Different behavior on omitting --device-debug


I have an application that does some image processing for computer vision purposes with CUDA, specifically, the application is to be used for drone navigation in a known environment. There are several things bugging me, the first one being the most important:

Upon compiling with -G (or --device-debug ), the application produces the expected results although it runs slowly. Contrary-wise, disabling debugging leaves the program to run in real-time, but the result is slightly off, and becomes useless over time.

I am compiling with -arch compute_50 -code -sm_50, both the latest (compute/sm_62) and the earliest (compute/sm_20) supported alternatives gives an Invalid Texture-error. I am using nvcc from the CUDA-8.0 SDK.

Furthermore, upon compiling with -Xptxas -g, the code seems to run slowly, but simultaneously produces the wrong result, implying that this option differs from -G, contrary to what is described in the docs: http://docs.nvidia.com/cuda/cuda-compiler-driver-nvcc/#ptxas-options

The program is non-probabilistic and the observations above are made consistently. Does the behavior of -G have any aspects that could possibly produce the above result, that is, that the program runs fine with -G and not without it?

By the way, I have run cuda-memcheck on the program both with and without debugging enabled, both resulting in no detected errors.

(1) cuda-memcheck can find many problems but not all of them. For example, it cannot find all race conditions, and it cannot find accesses that are out of bounds for a particular array, but are within the allocated memory.
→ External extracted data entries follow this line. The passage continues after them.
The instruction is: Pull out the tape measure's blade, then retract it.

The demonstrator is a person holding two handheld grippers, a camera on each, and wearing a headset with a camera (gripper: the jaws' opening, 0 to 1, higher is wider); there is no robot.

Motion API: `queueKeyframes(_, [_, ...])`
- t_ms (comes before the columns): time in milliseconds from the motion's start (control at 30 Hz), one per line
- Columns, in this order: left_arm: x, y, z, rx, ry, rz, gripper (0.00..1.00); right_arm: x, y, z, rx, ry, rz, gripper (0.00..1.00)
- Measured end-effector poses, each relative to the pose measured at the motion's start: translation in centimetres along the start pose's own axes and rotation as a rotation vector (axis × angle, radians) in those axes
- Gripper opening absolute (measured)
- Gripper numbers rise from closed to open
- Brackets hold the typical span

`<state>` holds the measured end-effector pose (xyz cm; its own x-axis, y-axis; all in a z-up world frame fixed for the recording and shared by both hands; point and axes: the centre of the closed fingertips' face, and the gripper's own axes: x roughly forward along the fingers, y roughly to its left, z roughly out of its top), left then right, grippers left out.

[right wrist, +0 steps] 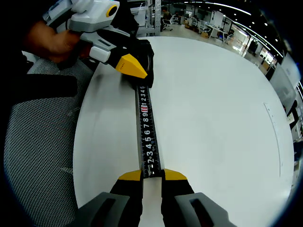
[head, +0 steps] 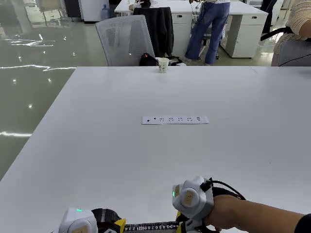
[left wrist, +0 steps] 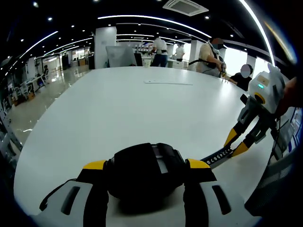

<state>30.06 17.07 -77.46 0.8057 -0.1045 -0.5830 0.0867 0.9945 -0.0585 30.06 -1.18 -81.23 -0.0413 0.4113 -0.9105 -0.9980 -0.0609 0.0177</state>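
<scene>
The black tape measure case (left wrist: 144,172) lies at the near edge of the white table (head: 146,160), and my left gripper (left wrist: 146,165) is shut on its two sides with the yellow-tipped jaws. From the case (right wrist: 143,54) a black blade (right wrist: 147,127) with white numerals runs straight across the tabletop. My right gripper (right wrist: 152,175) is shut on the blade's end. In the head view the case (head: 104,217), blade (head: 150,226) and right gripper (head: 181,224) line up along the bottom edge. A hand holds the right gripper (left wrist: 236,145).
A white power strip (head: 175,119) lies flat mid-table. A paper cup (head: 163,64) stands at the far edge, with a grey chair (head: 125,39) behind it. People stand at desks beyond. A mesh seat (right wrist: 38,142) is beside the near edge.
</scene>
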Motion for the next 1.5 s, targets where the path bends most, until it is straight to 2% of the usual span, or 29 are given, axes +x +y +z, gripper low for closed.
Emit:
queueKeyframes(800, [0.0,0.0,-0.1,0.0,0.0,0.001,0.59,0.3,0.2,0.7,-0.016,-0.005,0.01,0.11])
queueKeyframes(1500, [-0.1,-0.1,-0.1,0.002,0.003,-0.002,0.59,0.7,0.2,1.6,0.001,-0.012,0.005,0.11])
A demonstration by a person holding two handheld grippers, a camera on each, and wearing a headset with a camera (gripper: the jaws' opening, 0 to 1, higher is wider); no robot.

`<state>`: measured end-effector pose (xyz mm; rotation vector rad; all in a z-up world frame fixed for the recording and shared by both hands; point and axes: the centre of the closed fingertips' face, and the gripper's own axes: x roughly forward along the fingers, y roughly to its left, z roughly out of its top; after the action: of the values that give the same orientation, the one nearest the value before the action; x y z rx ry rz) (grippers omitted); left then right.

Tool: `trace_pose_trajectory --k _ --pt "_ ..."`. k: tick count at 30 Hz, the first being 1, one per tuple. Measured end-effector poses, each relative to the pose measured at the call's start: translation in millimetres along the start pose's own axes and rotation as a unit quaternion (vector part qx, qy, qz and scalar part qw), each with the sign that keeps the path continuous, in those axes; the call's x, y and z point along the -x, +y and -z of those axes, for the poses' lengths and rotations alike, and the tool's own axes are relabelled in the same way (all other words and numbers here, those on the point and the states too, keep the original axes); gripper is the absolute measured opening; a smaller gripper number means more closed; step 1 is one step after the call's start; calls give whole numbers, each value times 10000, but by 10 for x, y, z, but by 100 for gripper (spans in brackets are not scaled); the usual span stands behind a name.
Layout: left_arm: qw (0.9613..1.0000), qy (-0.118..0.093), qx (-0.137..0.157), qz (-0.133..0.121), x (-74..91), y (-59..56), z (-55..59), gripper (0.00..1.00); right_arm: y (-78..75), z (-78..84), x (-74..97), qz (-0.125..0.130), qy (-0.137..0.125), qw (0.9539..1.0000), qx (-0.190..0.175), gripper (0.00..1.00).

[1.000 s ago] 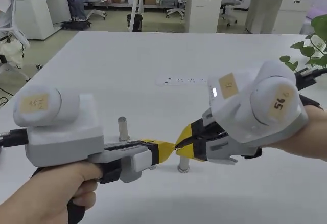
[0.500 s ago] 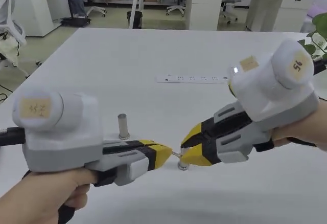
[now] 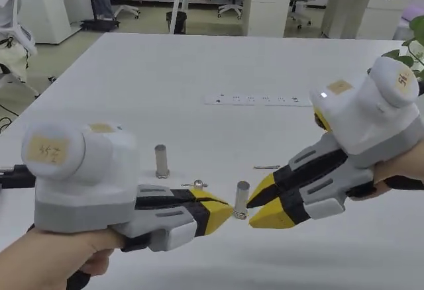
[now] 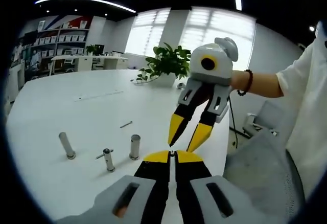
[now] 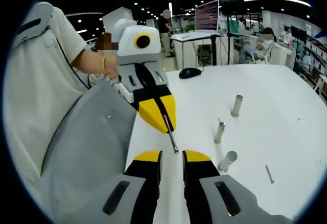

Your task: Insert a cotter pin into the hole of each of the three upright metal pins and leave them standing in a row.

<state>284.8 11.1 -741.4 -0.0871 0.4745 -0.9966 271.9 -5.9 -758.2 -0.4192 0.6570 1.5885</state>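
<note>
**White desk (image 3: 199, 71): left gripper (image 3: 225, 212) and right gripper (image 3: 252, 214) tip to tip**

Closed tight, the left gripper's jaws pinch a thin held cotter pin (image 5: 170, 132). In the right gripper view it pokes out past the yellow tips. The right gripper faces it with its jaws parted a moderate way and nothing between them.

Between the two sets of tips stands the nearest metal pin (image 3: 242, 199), upright and just beside both grippers. From where I stand, I cannot tell whether either one touches it.

Next along is the middle metal pin (image 3: 197, 185), upright, with a fitted cotter pin (image 4: 100, 155) lying crosswise through its top. Past that stands the far metal pin (image 3: 161, 161), upright and bare. The three make a slanting row.

A loose cotter pin (image 3: 267, 167) lies flat on the desk, off to the right of the row and apart from the jaws. Farther back lies a white power strip (image 3: 258, 99), and a leafy plant (image 3: 414, 45) sits at the desk's right edge.
</note>
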Motion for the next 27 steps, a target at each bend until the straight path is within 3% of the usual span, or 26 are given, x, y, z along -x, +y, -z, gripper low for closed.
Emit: trace_pose_trajectory --k 6,18,27 --pt "9997 -13 -113 233 11 -72 9 0 81 -7 2 -277 -204 9992 -215 17" --pt "9977 -80 -272 615 23 -233 16 0 227 4 -25 -717 -276 9967 -263 15" --pt "9966 -159 -307 752 33 -295 -3 0 269 9 -24 -825 -283 9960 -188 7"
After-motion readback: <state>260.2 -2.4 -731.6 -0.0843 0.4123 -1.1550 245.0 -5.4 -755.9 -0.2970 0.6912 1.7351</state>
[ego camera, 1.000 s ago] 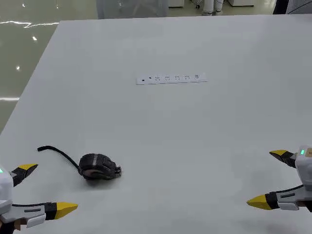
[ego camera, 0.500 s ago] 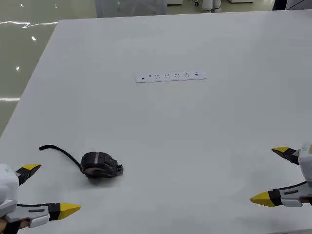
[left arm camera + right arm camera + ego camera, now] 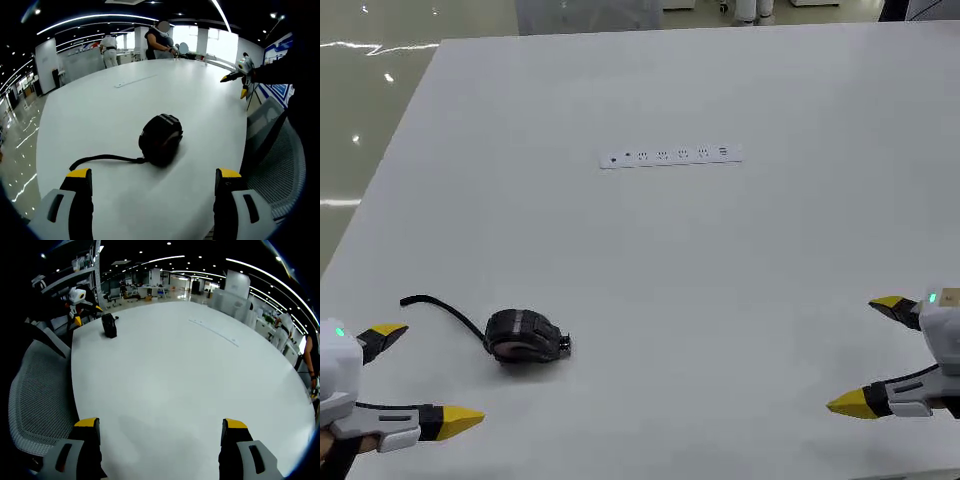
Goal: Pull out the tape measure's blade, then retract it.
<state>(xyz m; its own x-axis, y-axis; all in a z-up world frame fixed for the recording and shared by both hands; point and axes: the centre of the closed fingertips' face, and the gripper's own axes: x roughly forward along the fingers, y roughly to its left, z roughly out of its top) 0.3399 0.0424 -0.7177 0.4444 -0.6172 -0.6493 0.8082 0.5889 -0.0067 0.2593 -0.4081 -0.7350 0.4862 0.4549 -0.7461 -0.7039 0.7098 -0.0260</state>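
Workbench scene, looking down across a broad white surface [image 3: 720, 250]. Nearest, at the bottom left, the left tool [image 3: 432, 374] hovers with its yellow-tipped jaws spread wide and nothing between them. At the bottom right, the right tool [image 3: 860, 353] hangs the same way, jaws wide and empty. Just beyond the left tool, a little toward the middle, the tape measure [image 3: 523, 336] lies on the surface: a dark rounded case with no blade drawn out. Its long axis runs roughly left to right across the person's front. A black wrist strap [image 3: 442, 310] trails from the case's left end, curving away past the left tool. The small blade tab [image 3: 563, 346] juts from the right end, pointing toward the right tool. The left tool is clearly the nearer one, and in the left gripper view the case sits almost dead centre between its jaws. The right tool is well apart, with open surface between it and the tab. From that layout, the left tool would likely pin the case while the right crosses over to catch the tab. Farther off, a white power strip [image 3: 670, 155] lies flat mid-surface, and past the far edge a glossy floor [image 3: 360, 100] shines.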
(2) Throwing the debugging switch turns off all compiler optimizations. This can change the numerical properties of floating-point computation for example, by turning off contractions of FADD and FMUL into FMA. This in turn could interfere with convergence criteria, number of loop iterations, etc.

(3) Presumably -G affects the code generation of both the nvmm and ptxas portions of the toolchain, as both nvvm and ptxas are optimizing compilers. So changing the ptxas switch alone is unlikely to result in the same machine code.

The most likely cause of you troubles is a latent bug in the code which is exposed at higher optimization levels. This could be due to invoking undefined behavior as defined by C++, or something CUDA-specific, such as violating the rules on the use of synchronization barriers, or using warp-synchronous programming without proper safe guards. A compiler issue is possible, but unlikely.

I would suggest using code instrumentation and use of the CUDA debugger to get to the bottom of this.

I finally managed to track down the bug, it actually was a matter of racing conditions floating to the surface as the optimizations started up.

I believe the main problem here was my own limited knowledge of the cuda-memcheck debugger, as running cuda-memcheck --tool racecheck gave away the crucial points right away.

Anyway, thank you for your reply!